Предстояло решать дилемму.
От испытательного полета зависело очень много, но следовало ли отсюда, что нужно продолжать полет, невзирая на риск перейти неощутимую грань, за которой нет возврата. Или высший долг, наоборот, состоит в том, чтобы проявить благоразумие и повернуть назад, сохранив клад так трудно доставшихся знаний.
Толлер обратился к Рилломайнеру, который в своей обычной позе лежал в пассажирском отсеке:
– Пришло твое время! Ты хотел занять мозги, так вот тебе задача. Найди способ отвести часть тепла от выхлопа двигателя в гондолу.
Механик заинтересовался и сел.
– Как же это сделать, капитан?
– Не знаю. Придумывать такие вещи – твое дело. Возьми лопату, ковш или что там у тебя есть и начинай немедленно. Мне надоело, что ты разлегся как супоросая свинья.
Фленн просиял:
– Разве можно так разговаривать с нашим пассажиром, капитан?
– Ты тоже слишком много времени просиживаешь на заднице, – сказал Толлер. – У тебя в мешке есть иголки и нитки?
– Так точно, капитан. Иглы большие и маленькие, а ниток и шпагата столько, что можно оснастить парусное судно.
– Тогда начинай высыпать песок из мешков, и сшей из мешковины какие-нибудь балахоны. Еще нам нужны перчатки.
– Положитесь на меня, капитан. Я всех одену как королей. – Очень довольный тем, что может сделать что-то нужное, Фленн запихал карбла поглубже под одежду, подошел к своему рундуку и, насвистывая, начал рыться в его отделениях.

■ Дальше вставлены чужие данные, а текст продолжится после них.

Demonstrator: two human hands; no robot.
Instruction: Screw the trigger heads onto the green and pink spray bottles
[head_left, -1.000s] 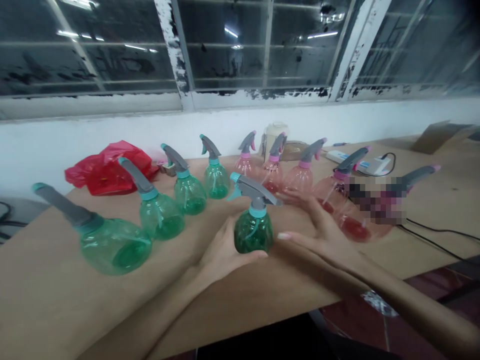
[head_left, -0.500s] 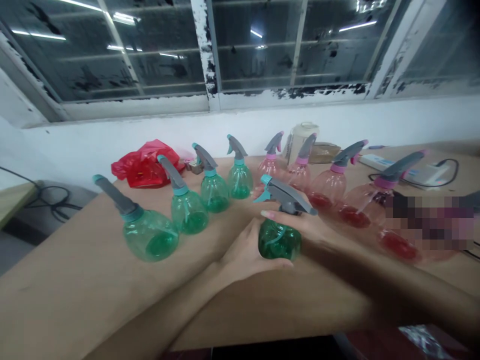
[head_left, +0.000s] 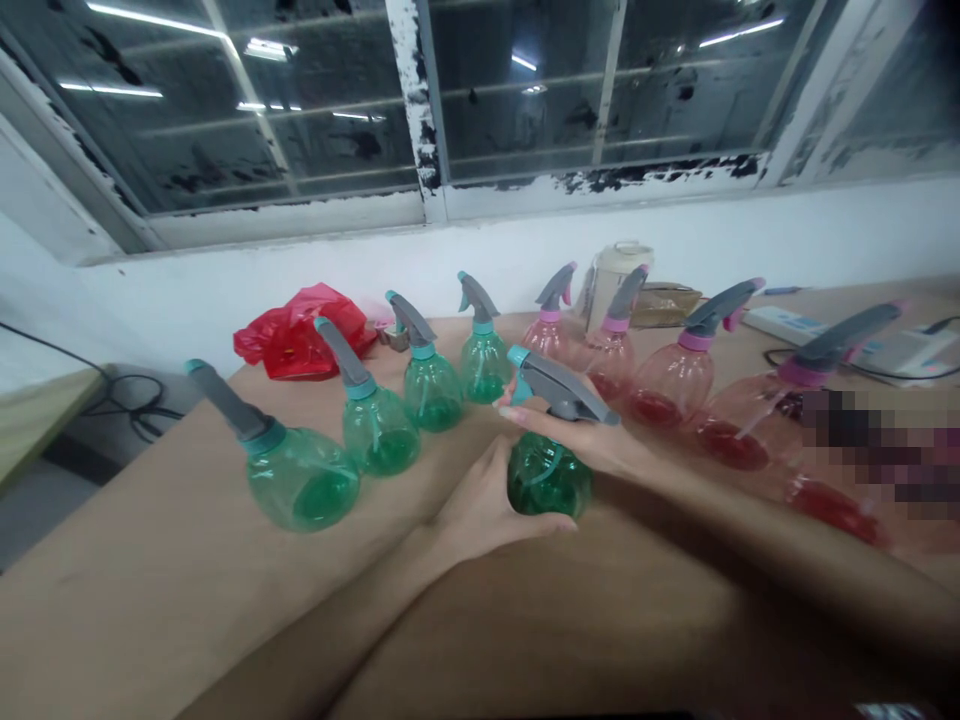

Толлер немного понаблюдал за ним, потом повернулся к Завотлу, который дул себе на руки, чтобы не замерзли.
– Ты все еще беспокоишься, как будешь облегчаться в условиях невесомости?
Взгляд Завотла сделался подозрительным.
– А в чем дело, капитан?
– У тебя, похоже, есть все шансы проверить, будет это пар или снег.
На пятый день полета незадолго до малой ночи прибор отметил 2600 миль и нулевую гравитацию.
Четверо путешественников сидели как прикованные на плетеных стульчиках вокруг энергоблока, протянув ноги к теплому основанию реактивной камеры. Тяжело дыша в морозном разреженном воздухе, они кутались в грубые одеяния из бурых лохмотьев мешковины, под которыми скрылись и их человеческий облик, и трепетание грудных клеток. Единственное, что двигалось в гондоле, это облачка пара от дыхания, из которых тут же выпадали хлопья снега, а снаружи, в темно-синей бесконечности, мгновенно и беспорядочно соединяя звезды, мелькали метеоры.
– Вот мы и приехали, – нарушив долгое молчание, сказал Толлер. – Самое трудное позади, мы справились со всеми неприятными сюрпризами, которые нам подбросило небо, и остались в добром здравии. Я считаю, что по этому поводу будет уместно выпить.